Instructions to follow —
Where an entry contains an image, skip the image and print the rest exactly.

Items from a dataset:
*** Block opens ***

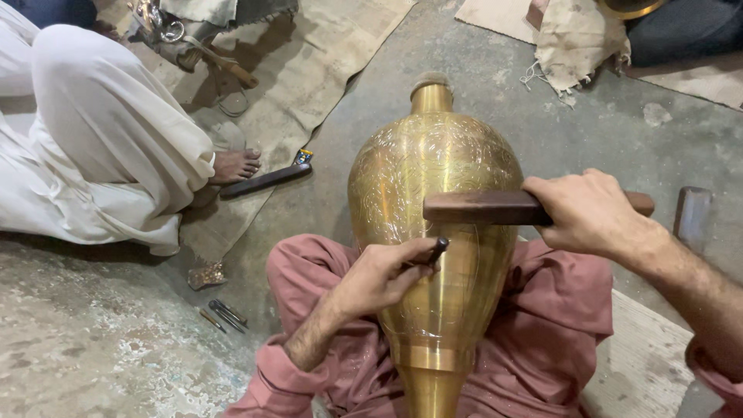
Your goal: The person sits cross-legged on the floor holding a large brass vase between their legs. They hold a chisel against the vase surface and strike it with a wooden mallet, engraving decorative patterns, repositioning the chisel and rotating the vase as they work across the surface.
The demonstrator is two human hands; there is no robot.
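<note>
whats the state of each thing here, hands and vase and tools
left hand: closed on a small dark chisel, tip against the vase
right hand: gripping a wooden mallet, held level over the vase
brass vase: lying across the lap, neck pointing away, surface engraved
dark flat bar: lying on the floor, untouched
small tools: loose on the floor, untouched

A single view is provided, taken from a camera worn on the person's head. It is directed steeply downward and slightly forward, close over the lap, where an engraved brass vase (433,232) is laid lengthwise, neck away from the camera. The left hand (379,275) and right hand (588,213) are framed at near range. The concrete floor (542,131) beyond is covered, apparently to a few paces. No second view is supplied.
</note>
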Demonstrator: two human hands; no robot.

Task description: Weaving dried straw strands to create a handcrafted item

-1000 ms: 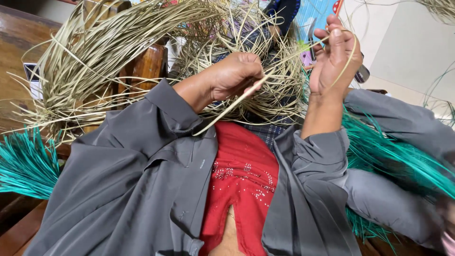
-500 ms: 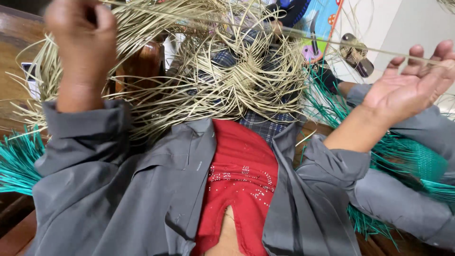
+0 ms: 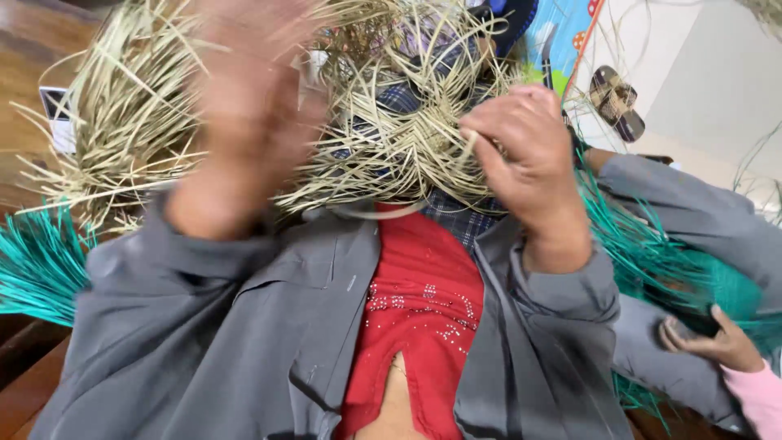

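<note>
**Your hands at the tangle of pale straw strips**

Your right hand is closed, and its fingertips pinch some strips at the right edge of the woven straw piece, which lies in front of your chest, above the red shirt. The fingers curl inward and the strips go between thumb and forefinger.

Your left hand is raised in front of the left part of the straw. It is very blurred, so I cannot tell if it is open or closed, or if it holds any strip. It covers a part of the weaving behind it.

The straw piece is loosely plaited in the middle, and many free ends stick out to all sides. More loose straw spreads to the left, over the wooden surface.

Bundles of teal strips lie at the left, near your grey sleeve, and more of them are at the right, behind your right forearm.

At the lower right, another person's hand, with a pink cuff, rests on grey cloth beside the teal strips.
</note>
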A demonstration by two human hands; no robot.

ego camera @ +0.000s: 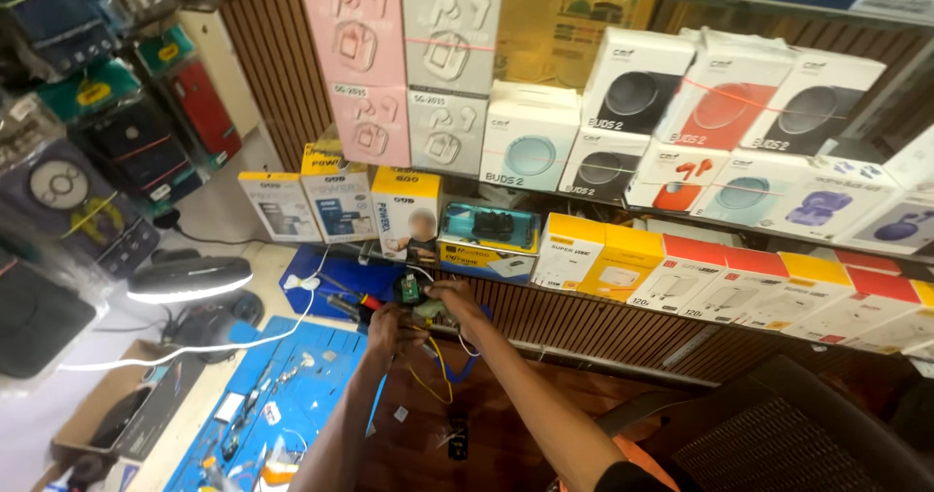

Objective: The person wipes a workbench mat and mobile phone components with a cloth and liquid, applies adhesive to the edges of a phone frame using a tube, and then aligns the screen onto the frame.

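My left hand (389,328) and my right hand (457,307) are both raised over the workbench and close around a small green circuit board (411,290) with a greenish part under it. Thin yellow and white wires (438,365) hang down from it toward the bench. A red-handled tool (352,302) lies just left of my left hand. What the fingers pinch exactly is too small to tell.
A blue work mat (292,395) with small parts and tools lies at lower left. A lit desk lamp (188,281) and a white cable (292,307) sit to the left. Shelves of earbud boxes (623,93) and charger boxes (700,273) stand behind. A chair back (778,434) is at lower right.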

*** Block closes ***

Answer to this problem —
Your goal: The person sits cross-legged on the floor holding a large brass vase between their legs. They hold a chisel against the vase surface and strike it with a wooden mallet, engraving decorative patterns, repositioning the chisel and rotating the vase as they work across the surface.
The demonstrator is two human hands; there is no robot.
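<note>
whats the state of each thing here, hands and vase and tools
left hand: closed on a small dark chisel, tip against the vase
right hand: gripping a wooden mallet, held level over the vase
brass vase: lying across the lap, neck pointing away, surface engraved
dark flat bar: lying on the floor, untouched
small tools: loose on the floor, untouched

A single view is provided, taken from a camera worn on the person's head. It is directed steeply downward and slightly forward, close over the lap, where an engraved brass vase (433,232) is laid lengthwise, neck away from the camera. The left hand (379,275) and right hand (588,213) are framed at near range. The concrete floor (542,131) beyond is covered, apparently to a few paces. No second view is supplied.
</note>
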Demonstrator: two human hands; no robot.

Task description: Weaving dried straw strands to create a handcrafted item

-1000 ms: 
-500 ms: 
+0 ms: 

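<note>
**Your hands at the tangle of pale straw strips**

Your right hand is closed, and its fingertips pinch some strips at the right edge of the woven straw piece, which lies in front of your chest, above the red shirt. The fingers curl inward and the strips go between thumb and forefinger.

Your left hand is raised in front of the left part of the straw. It is very blurred, so I cannot tell if it is open or closed, or if it holds any strip. It covers a part of the weaving behind it.

The straw piece is loosely plaited in the middle, and many free ends stick out to all sides. More loose straw spreads to the left, over the wooden surface.

Bundles of teal strips lie at the left, near your grey sleeve, and more of them are at the right, behind your right forearm.

At the lower right, another person's hand, with a pink cuff, rests on grey cloth beside the teal strips.
</note>
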A demonstration by two human hands; no robot.

ego camera @ +0.000s: 

Objective: The person wipes a workbench mat and mobile phone components with a cloth and liquid, applies adhesive to the edges of a phone frame using a tube, and then aligns the screen onto the frame.

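My left hand (389,328) and my right hand (457,307) are both raised over the workbench and close around a small green circuit board (411,290) with a greenish part under it. Thin yellow and white wires (438,365) hang down from it toward the bench. A red-handled tool (352,302) lies just left of my left hand. What the fingers pinch exactly is too small to tell.
A blue work mat (292,395) with small parts and tools lies at lower left. A lit desk lamp (188,281) and a white cable (292,307) sit to the left. Shelves of earbud boxes (623,93) and charger boxes (700,273) stand behind. A chair back (778,434) is at lower right.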

Nothing further is needed to complete this exercise.